▶ _What you are asked to do_:
When the word "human" shows up in a line of the data below, copy that whole line.

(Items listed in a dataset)
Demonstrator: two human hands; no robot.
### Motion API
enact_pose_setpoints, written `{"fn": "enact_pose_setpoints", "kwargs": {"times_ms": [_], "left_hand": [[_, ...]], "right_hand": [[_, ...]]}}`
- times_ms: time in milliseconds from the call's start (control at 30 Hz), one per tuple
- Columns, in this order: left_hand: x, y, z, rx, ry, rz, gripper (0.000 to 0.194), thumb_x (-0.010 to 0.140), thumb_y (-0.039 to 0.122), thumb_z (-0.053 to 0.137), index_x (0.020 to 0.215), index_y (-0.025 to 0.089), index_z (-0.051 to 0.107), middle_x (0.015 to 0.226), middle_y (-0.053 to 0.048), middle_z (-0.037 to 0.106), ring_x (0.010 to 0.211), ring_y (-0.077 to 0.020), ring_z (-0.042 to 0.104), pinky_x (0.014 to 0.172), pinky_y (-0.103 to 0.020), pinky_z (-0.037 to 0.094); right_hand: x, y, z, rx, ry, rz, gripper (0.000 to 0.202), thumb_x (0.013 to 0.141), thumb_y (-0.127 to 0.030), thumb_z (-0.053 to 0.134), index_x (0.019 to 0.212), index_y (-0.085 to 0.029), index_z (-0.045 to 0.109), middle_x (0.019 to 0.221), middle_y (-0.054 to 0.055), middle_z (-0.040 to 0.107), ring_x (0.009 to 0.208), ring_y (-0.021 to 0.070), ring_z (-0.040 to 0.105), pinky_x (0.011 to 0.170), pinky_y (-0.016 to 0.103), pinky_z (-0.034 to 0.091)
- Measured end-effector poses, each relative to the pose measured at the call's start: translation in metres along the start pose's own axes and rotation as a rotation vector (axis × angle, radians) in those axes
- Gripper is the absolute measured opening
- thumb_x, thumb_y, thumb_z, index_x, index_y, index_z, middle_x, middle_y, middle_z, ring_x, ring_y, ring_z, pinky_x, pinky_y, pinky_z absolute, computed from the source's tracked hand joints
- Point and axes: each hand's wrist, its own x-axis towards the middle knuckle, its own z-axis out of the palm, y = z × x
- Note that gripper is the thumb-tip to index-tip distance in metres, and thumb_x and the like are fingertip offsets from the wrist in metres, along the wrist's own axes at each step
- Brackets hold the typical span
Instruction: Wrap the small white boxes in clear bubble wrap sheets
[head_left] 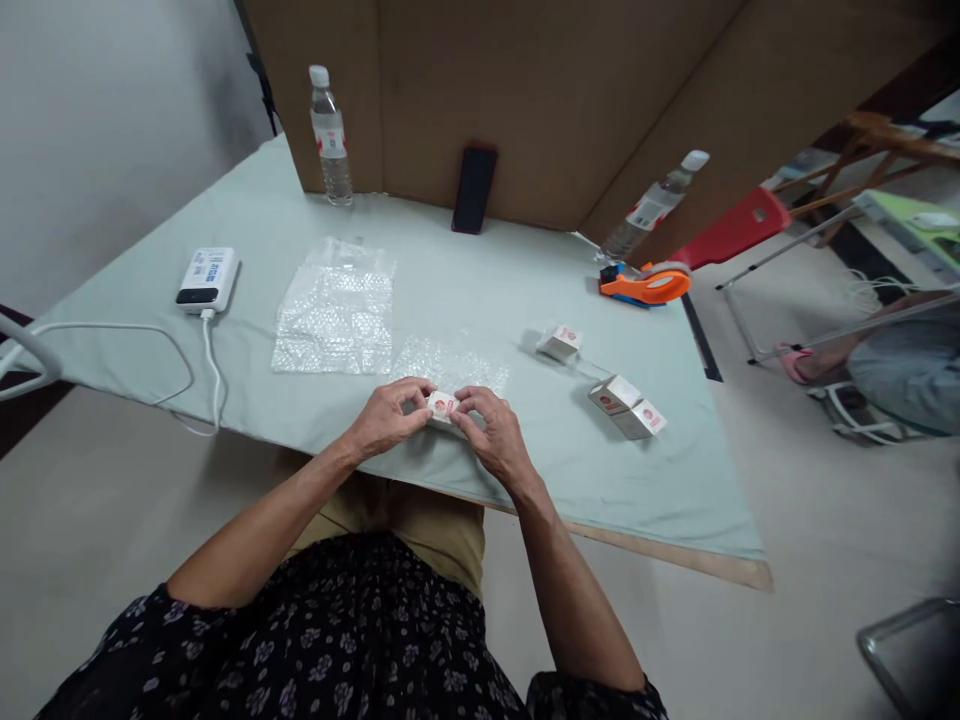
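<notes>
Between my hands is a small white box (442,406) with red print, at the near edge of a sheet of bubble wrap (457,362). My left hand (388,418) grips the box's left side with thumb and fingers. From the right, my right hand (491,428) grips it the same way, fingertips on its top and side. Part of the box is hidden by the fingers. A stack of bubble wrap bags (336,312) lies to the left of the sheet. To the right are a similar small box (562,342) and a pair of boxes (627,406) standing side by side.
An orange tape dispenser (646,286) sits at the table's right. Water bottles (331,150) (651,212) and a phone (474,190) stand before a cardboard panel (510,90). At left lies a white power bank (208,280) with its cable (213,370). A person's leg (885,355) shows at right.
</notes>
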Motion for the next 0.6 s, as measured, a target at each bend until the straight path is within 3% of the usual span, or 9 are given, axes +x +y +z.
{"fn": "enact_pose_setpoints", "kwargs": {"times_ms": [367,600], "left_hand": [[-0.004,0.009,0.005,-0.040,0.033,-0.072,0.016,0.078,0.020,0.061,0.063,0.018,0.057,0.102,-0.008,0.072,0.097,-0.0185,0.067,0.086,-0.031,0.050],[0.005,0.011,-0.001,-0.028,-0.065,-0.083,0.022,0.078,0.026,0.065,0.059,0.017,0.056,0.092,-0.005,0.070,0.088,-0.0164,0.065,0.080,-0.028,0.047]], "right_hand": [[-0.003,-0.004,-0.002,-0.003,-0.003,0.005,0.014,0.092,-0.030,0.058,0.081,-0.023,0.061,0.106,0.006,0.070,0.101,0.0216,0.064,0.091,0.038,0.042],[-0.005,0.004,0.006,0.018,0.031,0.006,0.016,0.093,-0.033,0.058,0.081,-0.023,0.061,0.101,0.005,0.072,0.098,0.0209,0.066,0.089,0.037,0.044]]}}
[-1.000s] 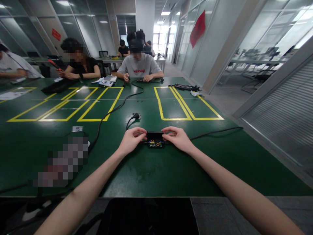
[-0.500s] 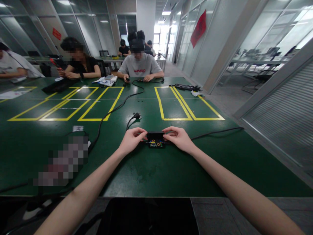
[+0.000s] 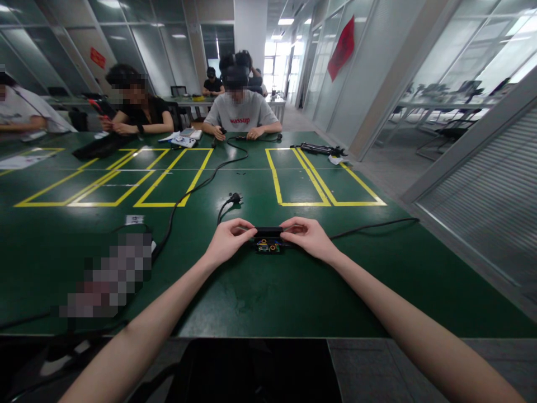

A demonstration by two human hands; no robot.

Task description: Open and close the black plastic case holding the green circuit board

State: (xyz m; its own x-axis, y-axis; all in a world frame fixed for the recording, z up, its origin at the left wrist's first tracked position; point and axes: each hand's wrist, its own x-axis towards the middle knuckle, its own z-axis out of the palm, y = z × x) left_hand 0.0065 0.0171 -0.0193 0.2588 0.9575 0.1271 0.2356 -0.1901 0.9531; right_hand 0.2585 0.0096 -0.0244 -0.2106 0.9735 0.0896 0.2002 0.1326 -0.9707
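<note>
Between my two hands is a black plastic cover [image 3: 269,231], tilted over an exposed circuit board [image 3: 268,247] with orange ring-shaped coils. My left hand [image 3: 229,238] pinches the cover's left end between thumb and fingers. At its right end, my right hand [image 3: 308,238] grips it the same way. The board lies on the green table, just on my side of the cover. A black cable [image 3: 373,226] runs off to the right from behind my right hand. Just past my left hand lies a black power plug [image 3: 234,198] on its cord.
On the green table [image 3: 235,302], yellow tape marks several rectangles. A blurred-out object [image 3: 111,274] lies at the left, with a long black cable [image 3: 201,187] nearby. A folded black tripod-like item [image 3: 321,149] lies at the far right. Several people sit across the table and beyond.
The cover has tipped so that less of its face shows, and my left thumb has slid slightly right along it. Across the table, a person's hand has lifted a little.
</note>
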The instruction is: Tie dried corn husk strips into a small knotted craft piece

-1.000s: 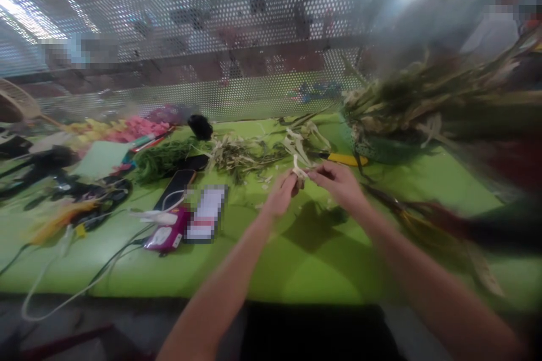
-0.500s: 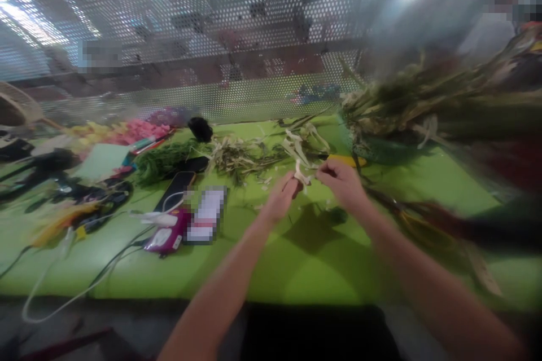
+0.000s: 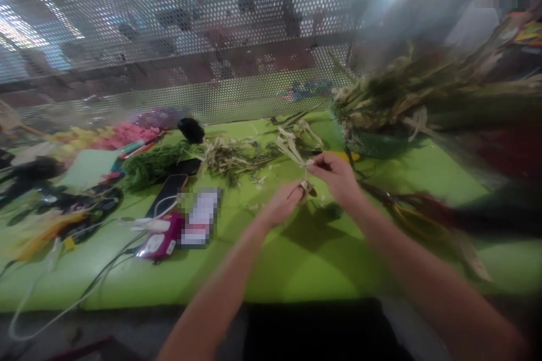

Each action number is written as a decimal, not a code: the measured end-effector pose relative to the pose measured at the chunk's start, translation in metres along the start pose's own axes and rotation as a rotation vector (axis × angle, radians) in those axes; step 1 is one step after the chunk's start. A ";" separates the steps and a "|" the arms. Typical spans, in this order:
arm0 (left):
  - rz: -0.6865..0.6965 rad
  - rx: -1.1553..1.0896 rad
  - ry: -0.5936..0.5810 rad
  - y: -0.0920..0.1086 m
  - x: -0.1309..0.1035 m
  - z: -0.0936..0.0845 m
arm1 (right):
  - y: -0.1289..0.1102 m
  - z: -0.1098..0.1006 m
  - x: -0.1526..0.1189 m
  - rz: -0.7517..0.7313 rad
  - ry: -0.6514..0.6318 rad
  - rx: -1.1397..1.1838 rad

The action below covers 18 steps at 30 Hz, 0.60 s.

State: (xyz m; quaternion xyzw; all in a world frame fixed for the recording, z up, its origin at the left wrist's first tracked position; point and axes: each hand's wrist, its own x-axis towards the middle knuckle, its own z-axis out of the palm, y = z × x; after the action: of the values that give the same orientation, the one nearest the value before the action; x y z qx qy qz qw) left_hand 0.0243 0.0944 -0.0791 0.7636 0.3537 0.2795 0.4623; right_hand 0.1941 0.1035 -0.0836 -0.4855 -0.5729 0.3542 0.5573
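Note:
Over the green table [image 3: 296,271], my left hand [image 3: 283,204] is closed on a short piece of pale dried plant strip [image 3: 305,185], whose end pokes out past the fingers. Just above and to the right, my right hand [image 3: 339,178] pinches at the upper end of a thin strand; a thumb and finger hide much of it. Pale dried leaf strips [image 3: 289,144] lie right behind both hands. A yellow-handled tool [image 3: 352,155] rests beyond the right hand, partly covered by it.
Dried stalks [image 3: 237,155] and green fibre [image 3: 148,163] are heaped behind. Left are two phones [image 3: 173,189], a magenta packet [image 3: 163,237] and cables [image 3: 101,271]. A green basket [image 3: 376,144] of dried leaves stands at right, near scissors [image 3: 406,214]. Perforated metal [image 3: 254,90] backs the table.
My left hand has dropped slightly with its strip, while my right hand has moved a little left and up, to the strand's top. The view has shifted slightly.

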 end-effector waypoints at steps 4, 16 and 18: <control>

▶ _Solution to this problem_:
Demonstrator: two human hands; no robot.
A demonstration by two human hands; no robot.

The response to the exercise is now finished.